__TASK__
Without omitting anything, retype the data that follows.

################

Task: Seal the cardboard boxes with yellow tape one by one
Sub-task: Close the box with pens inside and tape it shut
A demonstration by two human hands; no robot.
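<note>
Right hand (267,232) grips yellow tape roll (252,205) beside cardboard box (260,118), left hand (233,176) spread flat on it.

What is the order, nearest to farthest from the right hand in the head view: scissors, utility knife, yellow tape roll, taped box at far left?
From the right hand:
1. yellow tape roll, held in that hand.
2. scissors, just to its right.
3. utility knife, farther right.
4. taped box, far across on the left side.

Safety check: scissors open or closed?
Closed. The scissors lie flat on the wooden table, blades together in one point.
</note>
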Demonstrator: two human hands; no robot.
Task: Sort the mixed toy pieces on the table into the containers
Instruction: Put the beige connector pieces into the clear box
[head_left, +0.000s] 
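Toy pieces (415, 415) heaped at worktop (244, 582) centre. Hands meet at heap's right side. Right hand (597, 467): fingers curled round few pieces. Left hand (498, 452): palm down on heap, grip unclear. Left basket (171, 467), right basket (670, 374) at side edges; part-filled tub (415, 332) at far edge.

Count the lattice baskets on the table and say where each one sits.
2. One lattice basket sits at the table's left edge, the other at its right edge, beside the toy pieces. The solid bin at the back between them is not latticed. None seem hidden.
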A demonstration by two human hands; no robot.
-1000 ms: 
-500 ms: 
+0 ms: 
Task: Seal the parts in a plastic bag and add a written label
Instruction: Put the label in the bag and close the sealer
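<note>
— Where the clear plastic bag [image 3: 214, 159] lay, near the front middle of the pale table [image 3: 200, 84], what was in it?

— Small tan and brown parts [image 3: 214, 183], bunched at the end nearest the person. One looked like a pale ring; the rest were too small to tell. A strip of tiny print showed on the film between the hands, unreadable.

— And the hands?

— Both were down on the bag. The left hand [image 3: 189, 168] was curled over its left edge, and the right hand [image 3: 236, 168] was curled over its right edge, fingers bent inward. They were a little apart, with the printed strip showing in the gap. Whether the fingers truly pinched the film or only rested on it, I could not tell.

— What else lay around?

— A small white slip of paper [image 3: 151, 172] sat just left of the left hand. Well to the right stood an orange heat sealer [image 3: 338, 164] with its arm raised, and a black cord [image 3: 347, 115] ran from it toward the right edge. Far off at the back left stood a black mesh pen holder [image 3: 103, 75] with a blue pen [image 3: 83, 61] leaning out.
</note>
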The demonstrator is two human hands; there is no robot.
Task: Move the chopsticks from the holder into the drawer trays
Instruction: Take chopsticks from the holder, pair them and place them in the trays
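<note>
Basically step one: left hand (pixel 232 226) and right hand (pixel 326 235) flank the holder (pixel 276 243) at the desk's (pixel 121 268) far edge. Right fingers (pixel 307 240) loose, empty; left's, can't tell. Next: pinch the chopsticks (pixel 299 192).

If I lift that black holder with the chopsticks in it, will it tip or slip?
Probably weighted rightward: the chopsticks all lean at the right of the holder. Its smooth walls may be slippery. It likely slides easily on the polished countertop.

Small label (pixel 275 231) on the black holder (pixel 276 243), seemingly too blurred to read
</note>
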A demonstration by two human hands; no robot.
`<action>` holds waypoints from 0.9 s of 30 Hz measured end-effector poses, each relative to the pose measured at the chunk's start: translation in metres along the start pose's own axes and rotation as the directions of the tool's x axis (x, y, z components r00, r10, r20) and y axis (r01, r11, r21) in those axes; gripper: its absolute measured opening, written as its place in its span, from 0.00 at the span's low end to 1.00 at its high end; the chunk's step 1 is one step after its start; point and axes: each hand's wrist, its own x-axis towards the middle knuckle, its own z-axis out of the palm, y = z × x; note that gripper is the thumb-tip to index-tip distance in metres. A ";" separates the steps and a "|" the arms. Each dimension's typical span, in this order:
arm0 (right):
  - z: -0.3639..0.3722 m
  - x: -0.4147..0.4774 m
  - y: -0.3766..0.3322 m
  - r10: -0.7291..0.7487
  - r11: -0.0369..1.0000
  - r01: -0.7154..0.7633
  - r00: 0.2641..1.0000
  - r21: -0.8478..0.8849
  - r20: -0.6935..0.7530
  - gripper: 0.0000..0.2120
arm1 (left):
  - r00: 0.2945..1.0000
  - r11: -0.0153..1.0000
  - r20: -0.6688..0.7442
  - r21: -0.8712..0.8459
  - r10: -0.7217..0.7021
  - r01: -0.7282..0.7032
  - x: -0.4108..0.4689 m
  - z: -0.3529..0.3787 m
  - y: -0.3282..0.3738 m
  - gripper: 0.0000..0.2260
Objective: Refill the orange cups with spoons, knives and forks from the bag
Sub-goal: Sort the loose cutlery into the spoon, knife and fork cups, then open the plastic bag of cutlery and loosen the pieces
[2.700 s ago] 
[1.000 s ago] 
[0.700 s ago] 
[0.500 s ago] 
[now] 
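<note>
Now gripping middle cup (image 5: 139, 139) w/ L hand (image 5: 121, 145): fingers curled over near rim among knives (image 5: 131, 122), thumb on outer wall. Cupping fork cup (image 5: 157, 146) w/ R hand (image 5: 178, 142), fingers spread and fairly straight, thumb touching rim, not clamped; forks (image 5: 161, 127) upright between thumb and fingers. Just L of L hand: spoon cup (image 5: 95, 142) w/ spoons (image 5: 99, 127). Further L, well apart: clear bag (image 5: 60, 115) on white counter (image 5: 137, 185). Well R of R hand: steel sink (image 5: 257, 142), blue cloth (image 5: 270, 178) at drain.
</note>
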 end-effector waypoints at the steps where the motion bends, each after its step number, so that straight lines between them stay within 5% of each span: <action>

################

__SOLUTION__
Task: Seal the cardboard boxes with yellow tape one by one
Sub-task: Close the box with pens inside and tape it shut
A demonstration by two human hands; no robot.
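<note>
Right hand (267,232) grips yellow tape roll (252,205) beside cardboard box (260,118), left hand (233,176) spread flat on it.

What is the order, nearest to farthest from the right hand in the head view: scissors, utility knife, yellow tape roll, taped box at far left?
From the right hand:
1. yellow tape roll, held in that hand.
2. scissors, just to its right.
3. utility knife, farther right.
4. taped box, far across on the left side.

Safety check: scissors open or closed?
Closed. The scissors lie flat on the wooden table, blades together in one point.
</note>
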Demonstrator: two human hands; no robot.
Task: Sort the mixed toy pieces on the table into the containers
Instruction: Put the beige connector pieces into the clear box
[head_left, +0.000s] 
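Toy pieces (415, 415) heaped at worktop (244, 582) centre. Hands meet at heap's right side. Right hand (597, 467): fingers curled round few pieces. Left hand (498, 452): palm down on heap, grip unclear. Left basket (171, 467), right basket (670, 374) at side edges; part-filled tub (415, 332) at far edge.

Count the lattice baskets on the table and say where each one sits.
2. One lattice basket sits at the table's left edge, the other at its right edge, beside the toy pieces. The solid bin at the back between them is not latticed. None seem hidden.
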A demonstration by two human hands; no robot.
-1000 ms: 
-500 ms: 
+0 ms: 
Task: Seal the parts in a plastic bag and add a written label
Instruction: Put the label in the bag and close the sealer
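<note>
— Where the clear plastic bag [image 3: 214, 159] lay, near the front middle of the pale table [image 3: 200, 84], what was in it?

— Small tan and brown parts [image 3: 214, 183], bunched at the end nearest the person. One looked like a pale ring; the rest were too small to tell. A strip of tiny print showed on the film between the hands, unreadable.

— And the hands?

— Both were down on the bag. The left hand [image 3: 189, 168] was curled over its left edge, and the right hand [image 3: 236, 168] was curled over its right edge, fingers bent inward. They were a little apart, with the printed strip showing in the gap. Whether the fingers truly pinched the film or only rested on it, I could not tell.

— What else lay around?

— A small white slip of paper [image 3: 151, 172] sat just left of the left hand. Well to the right stood an orange heat sealer [image 3: 338, 164] with its arm raised, and a black cord [image 3: 347, 115] ran from it toward the right edge. Far off at the back left stood a black mesh pen holder [image 3: 103, 75] with a blue pen [image 3: 83, 61] leaning out.
</note>
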The demonstrator is two human hands; there is no robot.
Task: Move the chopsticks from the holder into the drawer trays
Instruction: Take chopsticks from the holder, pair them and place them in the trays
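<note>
Basically step one: left hand (pixel 232 226) and right hand (pixel 326 235) flank the holder (pixel 276 243) at the desk's (pixel 121 268) far edge. Right fingers (pixel 307 240) loose, empty; left's, can't tell. Next: pinch the chopsticks (pixel 299 192).

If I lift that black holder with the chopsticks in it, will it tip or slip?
Probably weighted rightward: the chopsticks all lean at the right of the holder. Its smooth walls may be slippery. It likely slides easily on the polished countertop.

Small label (pixel 275 231) on the black holder (pixel 276 243), seemingly too blurred to read
</note>
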A demonstration by two human hands; no robot.
`<action>` holds waypoints from 0.9 s of 30 Hz measured end-effector poses, each relative to the pose measured at the chunk's start: translation in metres along the start pose's own axes and rotation as the directions of the tool's x axis (x, y, z components r00, r10, r20) and y axis (r01, r11, r21) in those axes; gripper: its absolute measured opening, written as its place in its span, from 0.00 at the span's low end to 1.00 at its high end; the chunk's step 1 is one step after its start; point and axes: each hand's wrist, its own x-axis towards the middle knuckle, its own z-axis out of the palm, y = z × x; note that gripper is the thumb-tip to index-tip distance in metres. A ";" separates the steps and a "|" the arms. Each dimension's typical span, in this order:
arm0 (right):
  - z: -0.3639..0.3722 m
  - x: -0.4147..0.4774 m
  - y: -0.3766..0.3322 m
  - r10: -0.7291..0.7487
  - r11: -0.0369..1.0000
  - r01: -0.7154..0.7633
  - r00: 0.2641..1.0000
  - r21: -0.8478..0.8849
  - r20: -0.6935..0.7530
  - gripper: 0.0000..0.2120
arm1 (left):
  - r00: 0.2945..1.0000
  - r11: -0.0153..1.0000
  - r20: -0.6688..0.7442
  - r21: -0.8712..0.8459
  - r10: -0.7217..0.7021
  - r01: -0.7282..0.7032
  - x: -0.4108..0.4689 m
  - z: -0.3529..0.3787 m
  - y: -0.3282..0.3738 m
  - gripper: 0.0000..0.2260
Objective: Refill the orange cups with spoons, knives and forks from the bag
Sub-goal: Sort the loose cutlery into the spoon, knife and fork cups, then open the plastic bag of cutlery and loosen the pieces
[2.700 s ago] 
[1.000 s ago] 
[0.700 s ago] 
[0.500 s ago] 
[now] 
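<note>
Now gripping middle cup (image 5: 139, 139) w/ L hand (image 5: 121, 145): fingers curled over near rim among knives (image 5: 131, 122), thumb on outer wall. Cupping fork cup (image 5: 157, 146) w/ R hand (image 5: 178, 142), fingers spread and fairly straight, thumb touching rim, not clamped; forks (image 5: 161, 127) upright between thumb and fingers. Just L of L hand: spoon cup (image 5: 95, 142) w/ spoons (image 5: 99, 127). Further L, well apart: clear bag (image 5: 60, 115) on white counter (image 5: 137, 185). Well R of R hand: steel sink (image 5: 257, 142), blue cloth (image 5: 270, 178) at drain.
</note>
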 end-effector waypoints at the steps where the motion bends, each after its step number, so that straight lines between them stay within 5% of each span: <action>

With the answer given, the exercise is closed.